Aim of the task:
In the entries below, find the string "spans" and return each line holding it.

==== Records shown ====

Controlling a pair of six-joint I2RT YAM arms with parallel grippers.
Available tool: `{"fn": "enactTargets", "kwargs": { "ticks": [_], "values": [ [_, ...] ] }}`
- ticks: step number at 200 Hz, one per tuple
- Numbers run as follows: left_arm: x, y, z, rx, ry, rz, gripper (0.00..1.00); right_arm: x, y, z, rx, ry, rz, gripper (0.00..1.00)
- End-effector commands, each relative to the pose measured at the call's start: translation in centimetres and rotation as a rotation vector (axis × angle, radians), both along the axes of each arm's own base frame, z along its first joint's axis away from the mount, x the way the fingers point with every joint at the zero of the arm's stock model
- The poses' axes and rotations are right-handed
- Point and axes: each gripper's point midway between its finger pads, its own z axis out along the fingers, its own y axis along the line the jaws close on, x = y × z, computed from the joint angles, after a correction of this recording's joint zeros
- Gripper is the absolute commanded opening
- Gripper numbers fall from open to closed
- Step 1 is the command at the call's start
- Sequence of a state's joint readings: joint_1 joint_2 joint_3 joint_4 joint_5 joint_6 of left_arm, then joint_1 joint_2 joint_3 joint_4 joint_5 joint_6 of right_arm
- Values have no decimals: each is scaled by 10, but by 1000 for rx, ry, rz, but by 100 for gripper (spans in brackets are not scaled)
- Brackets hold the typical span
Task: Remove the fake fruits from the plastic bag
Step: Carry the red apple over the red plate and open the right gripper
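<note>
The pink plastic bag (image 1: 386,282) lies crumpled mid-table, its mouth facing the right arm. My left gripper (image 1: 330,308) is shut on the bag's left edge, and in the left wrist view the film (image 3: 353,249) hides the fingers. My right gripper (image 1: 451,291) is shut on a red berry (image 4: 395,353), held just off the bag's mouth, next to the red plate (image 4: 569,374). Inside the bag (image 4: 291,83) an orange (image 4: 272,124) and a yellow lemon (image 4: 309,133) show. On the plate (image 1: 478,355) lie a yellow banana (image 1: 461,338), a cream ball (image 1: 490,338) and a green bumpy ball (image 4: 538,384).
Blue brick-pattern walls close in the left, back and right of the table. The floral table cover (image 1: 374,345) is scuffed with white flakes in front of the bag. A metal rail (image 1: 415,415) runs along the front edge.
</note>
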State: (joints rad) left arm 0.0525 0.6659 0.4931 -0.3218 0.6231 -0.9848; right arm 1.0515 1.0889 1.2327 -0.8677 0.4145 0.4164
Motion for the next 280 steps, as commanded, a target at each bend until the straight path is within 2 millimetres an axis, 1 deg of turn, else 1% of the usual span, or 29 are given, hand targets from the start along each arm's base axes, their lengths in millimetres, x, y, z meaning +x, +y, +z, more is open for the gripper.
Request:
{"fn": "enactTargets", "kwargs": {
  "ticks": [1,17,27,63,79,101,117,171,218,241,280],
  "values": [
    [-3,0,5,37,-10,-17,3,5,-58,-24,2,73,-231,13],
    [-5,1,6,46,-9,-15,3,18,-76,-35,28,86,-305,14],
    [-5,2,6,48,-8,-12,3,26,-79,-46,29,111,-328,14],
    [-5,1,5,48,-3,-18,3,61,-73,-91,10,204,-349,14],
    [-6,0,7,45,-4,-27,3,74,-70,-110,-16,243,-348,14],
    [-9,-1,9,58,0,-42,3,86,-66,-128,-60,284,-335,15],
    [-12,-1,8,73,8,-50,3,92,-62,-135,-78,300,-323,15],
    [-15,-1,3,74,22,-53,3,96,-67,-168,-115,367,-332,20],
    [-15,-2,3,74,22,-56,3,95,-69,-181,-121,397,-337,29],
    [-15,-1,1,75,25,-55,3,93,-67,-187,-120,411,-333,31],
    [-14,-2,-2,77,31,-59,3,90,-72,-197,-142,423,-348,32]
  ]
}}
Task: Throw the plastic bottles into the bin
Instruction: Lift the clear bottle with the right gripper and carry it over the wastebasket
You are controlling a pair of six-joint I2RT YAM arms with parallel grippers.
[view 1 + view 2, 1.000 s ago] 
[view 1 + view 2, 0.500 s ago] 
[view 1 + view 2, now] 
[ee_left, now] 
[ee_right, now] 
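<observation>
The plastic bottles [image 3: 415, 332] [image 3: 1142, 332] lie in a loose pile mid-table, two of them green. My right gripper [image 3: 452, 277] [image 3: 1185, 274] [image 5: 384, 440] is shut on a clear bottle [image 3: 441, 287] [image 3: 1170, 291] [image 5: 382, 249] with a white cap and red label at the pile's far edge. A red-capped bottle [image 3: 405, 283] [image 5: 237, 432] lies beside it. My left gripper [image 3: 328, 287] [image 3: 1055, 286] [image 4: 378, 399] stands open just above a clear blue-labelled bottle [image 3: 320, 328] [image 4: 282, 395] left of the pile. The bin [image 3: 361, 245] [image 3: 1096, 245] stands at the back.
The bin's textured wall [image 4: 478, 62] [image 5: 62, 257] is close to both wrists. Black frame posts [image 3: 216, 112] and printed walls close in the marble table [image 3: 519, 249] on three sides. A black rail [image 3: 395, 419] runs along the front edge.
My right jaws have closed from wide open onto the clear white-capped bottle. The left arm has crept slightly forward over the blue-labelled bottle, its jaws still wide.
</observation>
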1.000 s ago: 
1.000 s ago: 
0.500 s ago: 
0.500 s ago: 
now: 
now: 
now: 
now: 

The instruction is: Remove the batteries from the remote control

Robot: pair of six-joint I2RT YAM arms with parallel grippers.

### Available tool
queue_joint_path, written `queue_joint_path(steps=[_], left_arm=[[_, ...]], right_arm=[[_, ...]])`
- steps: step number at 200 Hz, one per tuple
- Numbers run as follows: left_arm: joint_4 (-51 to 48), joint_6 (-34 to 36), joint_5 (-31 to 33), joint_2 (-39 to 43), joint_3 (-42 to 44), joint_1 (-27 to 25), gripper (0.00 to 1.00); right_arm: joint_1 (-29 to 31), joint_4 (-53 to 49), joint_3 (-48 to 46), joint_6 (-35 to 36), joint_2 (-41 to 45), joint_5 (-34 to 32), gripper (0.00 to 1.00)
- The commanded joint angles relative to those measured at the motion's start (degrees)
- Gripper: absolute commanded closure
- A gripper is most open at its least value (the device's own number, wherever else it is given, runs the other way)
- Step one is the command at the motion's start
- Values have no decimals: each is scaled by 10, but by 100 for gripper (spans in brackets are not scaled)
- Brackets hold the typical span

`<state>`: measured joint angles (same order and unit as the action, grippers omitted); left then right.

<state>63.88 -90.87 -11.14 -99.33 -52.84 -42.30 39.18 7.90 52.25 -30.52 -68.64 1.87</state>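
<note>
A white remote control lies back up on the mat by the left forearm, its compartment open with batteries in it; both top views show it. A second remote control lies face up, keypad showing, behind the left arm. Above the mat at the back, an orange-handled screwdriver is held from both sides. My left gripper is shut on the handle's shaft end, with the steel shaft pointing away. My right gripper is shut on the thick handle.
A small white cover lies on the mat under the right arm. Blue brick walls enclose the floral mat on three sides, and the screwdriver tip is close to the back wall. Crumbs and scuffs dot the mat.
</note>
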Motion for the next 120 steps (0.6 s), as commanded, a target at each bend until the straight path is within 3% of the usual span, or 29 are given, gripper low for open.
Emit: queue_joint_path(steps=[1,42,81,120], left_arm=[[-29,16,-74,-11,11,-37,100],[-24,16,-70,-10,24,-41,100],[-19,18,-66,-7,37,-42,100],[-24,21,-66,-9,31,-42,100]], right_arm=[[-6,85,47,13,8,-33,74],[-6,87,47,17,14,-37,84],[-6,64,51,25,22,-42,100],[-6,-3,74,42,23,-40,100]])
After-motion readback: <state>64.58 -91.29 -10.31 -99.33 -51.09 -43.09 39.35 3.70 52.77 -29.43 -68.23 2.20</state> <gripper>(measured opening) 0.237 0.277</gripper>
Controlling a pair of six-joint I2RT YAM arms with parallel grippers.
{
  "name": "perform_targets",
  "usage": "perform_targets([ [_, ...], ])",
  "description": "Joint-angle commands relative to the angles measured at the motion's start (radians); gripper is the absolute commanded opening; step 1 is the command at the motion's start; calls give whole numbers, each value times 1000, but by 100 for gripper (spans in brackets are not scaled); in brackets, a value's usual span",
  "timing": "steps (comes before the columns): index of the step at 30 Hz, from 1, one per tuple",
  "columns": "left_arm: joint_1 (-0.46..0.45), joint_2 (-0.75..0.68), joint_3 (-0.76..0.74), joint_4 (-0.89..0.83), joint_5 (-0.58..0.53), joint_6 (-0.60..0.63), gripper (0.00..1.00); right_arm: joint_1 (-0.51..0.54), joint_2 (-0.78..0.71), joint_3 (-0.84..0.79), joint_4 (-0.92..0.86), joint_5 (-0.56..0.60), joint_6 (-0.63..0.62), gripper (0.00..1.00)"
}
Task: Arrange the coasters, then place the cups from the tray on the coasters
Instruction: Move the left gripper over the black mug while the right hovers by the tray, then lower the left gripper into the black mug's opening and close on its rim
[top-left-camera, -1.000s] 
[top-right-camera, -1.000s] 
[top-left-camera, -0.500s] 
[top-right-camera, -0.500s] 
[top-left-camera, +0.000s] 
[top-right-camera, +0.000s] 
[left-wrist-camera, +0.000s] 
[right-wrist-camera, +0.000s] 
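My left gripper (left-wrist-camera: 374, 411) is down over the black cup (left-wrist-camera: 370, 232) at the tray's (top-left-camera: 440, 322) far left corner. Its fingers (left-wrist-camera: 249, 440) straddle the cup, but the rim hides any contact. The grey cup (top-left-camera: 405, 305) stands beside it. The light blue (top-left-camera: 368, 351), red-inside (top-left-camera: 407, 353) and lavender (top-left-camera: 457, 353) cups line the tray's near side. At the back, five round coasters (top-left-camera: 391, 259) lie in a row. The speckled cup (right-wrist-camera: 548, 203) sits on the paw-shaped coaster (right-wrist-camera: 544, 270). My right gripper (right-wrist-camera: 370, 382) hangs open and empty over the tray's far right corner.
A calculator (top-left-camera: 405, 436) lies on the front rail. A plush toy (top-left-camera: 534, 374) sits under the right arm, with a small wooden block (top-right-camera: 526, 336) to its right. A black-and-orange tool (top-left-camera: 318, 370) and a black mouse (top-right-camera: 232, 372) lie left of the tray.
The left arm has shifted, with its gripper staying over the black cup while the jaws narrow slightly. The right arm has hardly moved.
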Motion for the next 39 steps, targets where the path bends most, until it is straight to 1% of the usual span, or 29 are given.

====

Written solution:
- Values have no decimals: each is scaled by 10, but by 1000 for rx, ry, rz, but by 100 for gripper (spans in brackets are not scaled)
- Values have no decimals: each is scaled by 10, but by 100 for gripper (spans in brackets are not scaled)
  "description": "Joint-angle commands relative to the angles measured at the motion's start (radians); gripper is the absolute commanded opening; step 1 is the command at the motion's start; calls give whole numbers, each value times 1000, but by 100 for gripper (spans in brackets are not scaled); in brackets, a value's usual span",

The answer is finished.